[Exercise aim] Your answer must be a word-for-word copy of the listing below, minus its pictures.

[Data shown]
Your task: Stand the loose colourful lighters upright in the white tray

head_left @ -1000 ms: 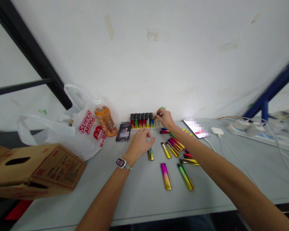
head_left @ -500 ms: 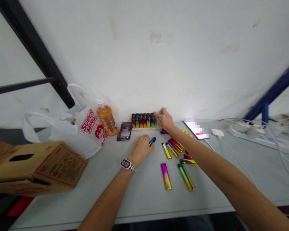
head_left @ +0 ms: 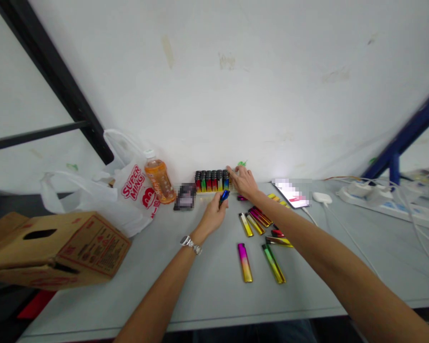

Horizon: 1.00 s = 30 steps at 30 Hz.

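Lighters [head_left: 212, 181] stand upright in packed rows in a pale tray [head_left: 204, 193] at the back of the grey surface [head_left: 207, 290], close to the wall [head_left: 293, 95]. Just in front of the tray, I have a blue lighter [head_left: 224, 196] gripped in the fingers of my left hand [head_left: 215, 214], its upper part sticking out past them. My right hand [head_left: 245, 182] is at the right end of the tray, with a fingertip beside the end of the rows; I can't tell from here whether those fingers are pinching anything.

In front of my right forearm I see a loose magenta-and-gold lighter [head_left: 245, 263] and a green-and-gold lighter [head_left: 273, 264] lying apart from each other. Farther back, more loose lighters [head_left: 254, 223] lie close together, and my forearm hides part of the spread.

Left of the tray I have a dark phone [head_left: 185, 197], then an orange drink bottle [head_left: 159, 178] with a white cap, leaning by a white plastic bag [head_left: 134, 195], and a cardboard box [head_left: 82, 247]. Over on the right are a phone with a lit screen [head_left: 291, 194], a small white case [head_left: 322, 197] and a white power strip [head_left: 396, 207] with plugs in it.
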### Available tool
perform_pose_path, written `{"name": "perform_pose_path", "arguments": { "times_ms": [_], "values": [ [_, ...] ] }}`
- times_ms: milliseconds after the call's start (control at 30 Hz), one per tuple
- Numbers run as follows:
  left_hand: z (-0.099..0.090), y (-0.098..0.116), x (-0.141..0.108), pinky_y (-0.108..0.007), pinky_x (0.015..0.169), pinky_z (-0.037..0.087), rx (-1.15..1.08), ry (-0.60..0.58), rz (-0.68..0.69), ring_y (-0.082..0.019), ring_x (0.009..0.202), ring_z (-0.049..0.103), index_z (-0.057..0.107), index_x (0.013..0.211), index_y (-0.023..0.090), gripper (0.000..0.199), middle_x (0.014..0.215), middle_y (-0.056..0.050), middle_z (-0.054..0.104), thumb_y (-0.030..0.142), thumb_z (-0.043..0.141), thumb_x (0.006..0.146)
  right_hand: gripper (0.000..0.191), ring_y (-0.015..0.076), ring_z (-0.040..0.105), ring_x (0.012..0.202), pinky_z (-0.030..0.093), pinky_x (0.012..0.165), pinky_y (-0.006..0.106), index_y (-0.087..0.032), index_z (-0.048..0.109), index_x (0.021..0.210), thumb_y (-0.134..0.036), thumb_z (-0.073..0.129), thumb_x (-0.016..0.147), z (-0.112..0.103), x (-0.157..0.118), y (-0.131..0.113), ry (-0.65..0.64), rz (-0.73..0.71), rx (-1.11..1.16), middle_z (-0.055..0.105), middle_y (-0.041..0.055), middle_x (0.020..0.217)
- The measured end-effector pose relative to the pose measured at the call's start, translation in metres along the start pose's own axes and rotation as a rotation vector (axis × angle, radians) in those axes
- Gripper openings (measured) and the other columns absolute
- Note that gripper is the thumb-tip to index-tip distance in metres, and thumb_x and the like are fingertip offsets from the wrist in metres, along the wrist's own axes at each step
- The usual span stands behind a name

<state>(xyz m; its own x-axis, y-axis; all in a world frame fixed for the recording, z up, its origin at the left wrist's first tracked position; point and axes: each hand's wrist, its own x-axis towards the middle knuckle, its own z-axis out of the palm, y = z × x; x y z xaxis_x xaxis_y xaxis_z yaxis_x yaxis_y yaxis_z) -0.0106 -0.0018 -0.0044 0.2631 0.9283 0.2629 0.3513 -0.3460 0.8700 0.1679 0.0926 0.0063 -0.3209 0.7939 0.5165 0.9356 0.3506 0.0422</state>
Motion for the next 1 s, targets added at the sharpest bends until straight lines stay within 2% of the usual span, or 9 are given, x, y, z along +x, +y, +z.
{"name": "perform_pose_path", "arguments": {
  "times_ms": [133,300,400,567,667,733,867,1000],
  "values": [
    [0.0,0.004,-0.001,-0.025,0.07,0.041,-0.004,0.012,-0.009,-0.014,0.071,0.054,0.053,0.102,0.019,0.01,0.079,0.003,0.057,0.024,0.048,0.094,0.041,0.0274,0.052,0.113,0.033,0.092,0.038,-0.02,0.06,0.137,-0.028,0.036,0.105,0.006,0.008,0.001,0.078,0.008,0.071,0.061,0.0153,0.126],
    [0.003,0.002,0.0,-0.025,0.071,0.041,-0.026,0.044,-0.016,-0.014,0.072,0.054,0.055,0.102,0.019,0.012,0.077,0.002,0.057,0.025,0.049,0.094,0.034,0.0277,0.053,0.111,0.031,0.092,0.039,-0.019,0.067,0.124,-0.031,0.042,0.104,0.01,0.013,-0.002,0.117,0.057,0.085,0.067,0.0133,0.113],
    [0.007,-0.001,0.001,-0.023,0.063,0.039,-0.127,0.057,-0.014,-0.012,0.068,0.05,0.058,0.101,0.018,0.023,0.075,0.002,0.054,0.039,0.05,0.095,0.033,0.0272,0.051,0.111,0.031,0.092,0.039,-0.021,0.071,0.116,-0.033,0.043,0.103,0.009,0.011,-0.003,0.131,0.084,0.088,0.063,0.0138,0.118],
    [0.012,0.003,0.004,-0.021,0.049,0.032,-0.4,0.048,-0.124,-0.009,0.055,0.042,0.063,0.093,0.016,0.054,0.07,0.003,0.048,0.068,0.049,0.088,0.036,0.028,0.049,0.112,0.032,0.091,0.04,-0.023,0.069,0.123,-0.035,0.042,0.103,-0.002,0.005,-0.008,0.133,0.117,0.105,0.057,0.0154,0.123],
    [0.014,0.009,0.007,-0.021,0.045,0.034,-0.523,0.076,-0.184,-0.008,0.05,0.042,0.06,0.088,0.016,0.063,0.067,0.004,0.046,0.077,0.051,0.081,0.042,0.0284,0.05,0.113,0.034,0.092,0.04,-0.02,0.058,0.138,-0.031,0.041,0.102,-0.012,-0.005,-0.012,0.15,0.17,0.158,0.058,0.0161,0.124],
    [0.014,0.014,0.01,-0.021,0.042,0.034,-0.552,0.097,-0.224,-0.008,0.047,0.043,0.056,0.085,0.017,0.065,0.063,0.006,0.044,0.081,0.049,0.079,0.043,0.0272,0.053,0.11,0.036,0.092,0.039,-0.018,0.055,0.14,-0.029,0.041,0.1,-0.02,-0.015,-0.015,0.182,0.227,0.242,0.061,0.0151,0.119],
    [0.017,0.025,0.015,-0.02,0.039,0.024,-0.531,0.103,-0.305,-0.007,0.04,0.036,0.051,0.074,0.019,0.067,0.057,0.006,0.043,0.085,0.04,0.08,0.034,0.0221,0.06,0.092,0.039,0.087,0.035,-0.018,0.065,0.12,-0.031,0.041,0.1,-0.04,-0.039,-0.023,0.246,0.301,0.461,0.067,0.009,0.101],
    [0.024,0.032,0.013,-0.022,0.04,0.018,-0.484,0.164,-0.323,-0.007,0.038,0.028,0.048,0.062,0.019,0.068,0.046,0.005,0.037,0.082,0.034,0.085,0.032,0.0191,0.061,0.08,0.041,0.08,0.031,-0.02,0.067,0.1,-0.037,0.04,0.101,-0.054,-0.064,-0.035,0.274,0.344,0.642,0.069,0.0046,0.089]
  ]
}}
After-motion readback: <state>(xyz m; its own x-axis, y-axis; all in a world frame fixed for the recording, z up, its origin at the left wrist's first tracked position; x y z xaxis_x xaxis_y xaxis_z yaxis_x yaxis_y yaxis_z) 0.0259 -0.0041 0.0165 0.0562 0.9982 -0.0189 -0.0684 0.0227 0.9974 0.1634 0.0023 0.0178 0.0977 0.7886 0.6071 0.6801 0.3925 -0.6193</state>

[Answer box]
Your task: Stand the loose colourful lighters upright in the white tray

head_left @ -1000 ms: 
head_left @ -500 ms: 
head_left @ +0 ms: 

Horizon: 1.00 s = 30 steps at 30 Hz.

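Lighters [head_left: 212, 181] stand upright in packed rows in a pale tray [head_left: 204, 193] at the back of the grey surface [head_left: 207, 290], close to the wall [head_left: 293, 95]. Just in front of the tray, I have a blue lighter [head_left: 224, 196] gripped in the fingers of my left hand [head_left: 215, 214], its upper part sticking out past them. My right hand [head_left: 245, 182] is at the right end of the tray, with a fingertip beside the end of the rows; I can't tell from here whether those fingers are pinching anything.

In front of my right forearm I see a loose magenta-and-gold lighter [head_left: 245, 263] and a green-and-gold lighter [head_left: 273, 264] lying apart from each other. Farther back, more loose lighters [head_left: 254, 223] lie close together, and my forearm hides part of the spread.

Left of the tray I have a dark phone [head_left: 185, 197], then an orange drink bottle [head_left: 159, 178] with a white cap, leaning by a white plastic bag [head_left: 134, 195], and a cardboard box [head_left: 82, 247]. Over on the right are a phone with a lit screen [head_left: 291, 194], a small white case [head_left: 322, 197] and a white power strip [head_left: 396, 207] with plugs in it.
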### Available tool
perform_pose_path, written `{"name": "perform_pose_path", "arguments": { "times_ms": [_], "values": [ [_, ...] ] }}`
- times_ms: milliseconds after the call's start (control at 30 Hz), one per tuple
- Numbers run as follows:
  left_hand: z (-0.099..0.090), y (-0.098..0.116), x (-0.141..0.108), pinky_y (-0.108..0.007), pinky_x (0.015..0.169), pinky_z (-0.037..0.087), rx (-1.15..1.08), ry (-0.60..0.58), rz (-0.68..0.69), ring_y (-0.082..0.019), ring_x (0.009..0.202), ring_z (-0.049..0.103), index_z (-0.057..0.107), index_x (0.013..0.211), index_y (-0.023..0.090), gripper (0.000..0.199), middle_x (0.014..0.215), middle_y (-0.056..0.050), middle_z (-0.054..0.104), thumb_y (-0.030..0.142), thumb_z (-0.043..0.141), thumb_x (0.006..0.146)
  right_hand: gripper (0.000..0.191), ring_y (-0.015..0.076), ring_z (-0.040..0.105), ring_x (0.012..0.202), pinky_z (-0.030..0.093), pinky_x (0.012..0.165), pinky_y (-0.006..0.106), index_y (-0.087..0.032), index_z (-0.048..0.109), index_x (0.021..0.210), thumb_y (-0.134..0.036), thumb_z (-0.073..0.129), thumb_x (-0.016..0.147), z (-0.112..0.103), x (-0.157..0.118), y (-0.131..0.113), ry (-0.65..0.64), rz (-0.73..0.71), rx (-1.11..1.16), middle_z (-0.055..0.105), middle_y (-0.041..0.055), middle_x (0.020..0.217)
- The measured end-effector pose relative to the pose measured at the call's start, translation in metres along the start pose's own axes and rotation as a rotation vector (axis × angle, radians) in those axes
- Gripper openings (measured) and the other columns absolute
- Note that gripper is the thumb-tip to index-tip distance in metres, and thumb_x and the like are fingertip offsets from the wrist in metres, along the wrist's own axes at each step
- The usual span stands behind a name

<state>(xyz m; its own x-axis, y-axis; all in a world frame fixed for the recording, z up, its origin at the left wrist's first tracked position; point and axes: each hand's wrist, its own x-axis towards the middle knuckle, its own z-axis out of the palm, y = z × x; x y z xaxis_x xaxis_y xaxis_z yaxis_x yaxis_y yaxis_z) -0.0106 -0.0018 -0.0044 0.2631 0.9283 0.2629 0.3513 -0.3460 0.8700 0.1679 0.0926 0.0063 -0.3209 0.7939 0.5165 0.9356 0.3506 0.0422</state>
Motion for the next 1 s, targets added at the sharpest bends until straight lines stay within 2% of the usual span, or 9 are given, x, y, z along +x, +y, +z.
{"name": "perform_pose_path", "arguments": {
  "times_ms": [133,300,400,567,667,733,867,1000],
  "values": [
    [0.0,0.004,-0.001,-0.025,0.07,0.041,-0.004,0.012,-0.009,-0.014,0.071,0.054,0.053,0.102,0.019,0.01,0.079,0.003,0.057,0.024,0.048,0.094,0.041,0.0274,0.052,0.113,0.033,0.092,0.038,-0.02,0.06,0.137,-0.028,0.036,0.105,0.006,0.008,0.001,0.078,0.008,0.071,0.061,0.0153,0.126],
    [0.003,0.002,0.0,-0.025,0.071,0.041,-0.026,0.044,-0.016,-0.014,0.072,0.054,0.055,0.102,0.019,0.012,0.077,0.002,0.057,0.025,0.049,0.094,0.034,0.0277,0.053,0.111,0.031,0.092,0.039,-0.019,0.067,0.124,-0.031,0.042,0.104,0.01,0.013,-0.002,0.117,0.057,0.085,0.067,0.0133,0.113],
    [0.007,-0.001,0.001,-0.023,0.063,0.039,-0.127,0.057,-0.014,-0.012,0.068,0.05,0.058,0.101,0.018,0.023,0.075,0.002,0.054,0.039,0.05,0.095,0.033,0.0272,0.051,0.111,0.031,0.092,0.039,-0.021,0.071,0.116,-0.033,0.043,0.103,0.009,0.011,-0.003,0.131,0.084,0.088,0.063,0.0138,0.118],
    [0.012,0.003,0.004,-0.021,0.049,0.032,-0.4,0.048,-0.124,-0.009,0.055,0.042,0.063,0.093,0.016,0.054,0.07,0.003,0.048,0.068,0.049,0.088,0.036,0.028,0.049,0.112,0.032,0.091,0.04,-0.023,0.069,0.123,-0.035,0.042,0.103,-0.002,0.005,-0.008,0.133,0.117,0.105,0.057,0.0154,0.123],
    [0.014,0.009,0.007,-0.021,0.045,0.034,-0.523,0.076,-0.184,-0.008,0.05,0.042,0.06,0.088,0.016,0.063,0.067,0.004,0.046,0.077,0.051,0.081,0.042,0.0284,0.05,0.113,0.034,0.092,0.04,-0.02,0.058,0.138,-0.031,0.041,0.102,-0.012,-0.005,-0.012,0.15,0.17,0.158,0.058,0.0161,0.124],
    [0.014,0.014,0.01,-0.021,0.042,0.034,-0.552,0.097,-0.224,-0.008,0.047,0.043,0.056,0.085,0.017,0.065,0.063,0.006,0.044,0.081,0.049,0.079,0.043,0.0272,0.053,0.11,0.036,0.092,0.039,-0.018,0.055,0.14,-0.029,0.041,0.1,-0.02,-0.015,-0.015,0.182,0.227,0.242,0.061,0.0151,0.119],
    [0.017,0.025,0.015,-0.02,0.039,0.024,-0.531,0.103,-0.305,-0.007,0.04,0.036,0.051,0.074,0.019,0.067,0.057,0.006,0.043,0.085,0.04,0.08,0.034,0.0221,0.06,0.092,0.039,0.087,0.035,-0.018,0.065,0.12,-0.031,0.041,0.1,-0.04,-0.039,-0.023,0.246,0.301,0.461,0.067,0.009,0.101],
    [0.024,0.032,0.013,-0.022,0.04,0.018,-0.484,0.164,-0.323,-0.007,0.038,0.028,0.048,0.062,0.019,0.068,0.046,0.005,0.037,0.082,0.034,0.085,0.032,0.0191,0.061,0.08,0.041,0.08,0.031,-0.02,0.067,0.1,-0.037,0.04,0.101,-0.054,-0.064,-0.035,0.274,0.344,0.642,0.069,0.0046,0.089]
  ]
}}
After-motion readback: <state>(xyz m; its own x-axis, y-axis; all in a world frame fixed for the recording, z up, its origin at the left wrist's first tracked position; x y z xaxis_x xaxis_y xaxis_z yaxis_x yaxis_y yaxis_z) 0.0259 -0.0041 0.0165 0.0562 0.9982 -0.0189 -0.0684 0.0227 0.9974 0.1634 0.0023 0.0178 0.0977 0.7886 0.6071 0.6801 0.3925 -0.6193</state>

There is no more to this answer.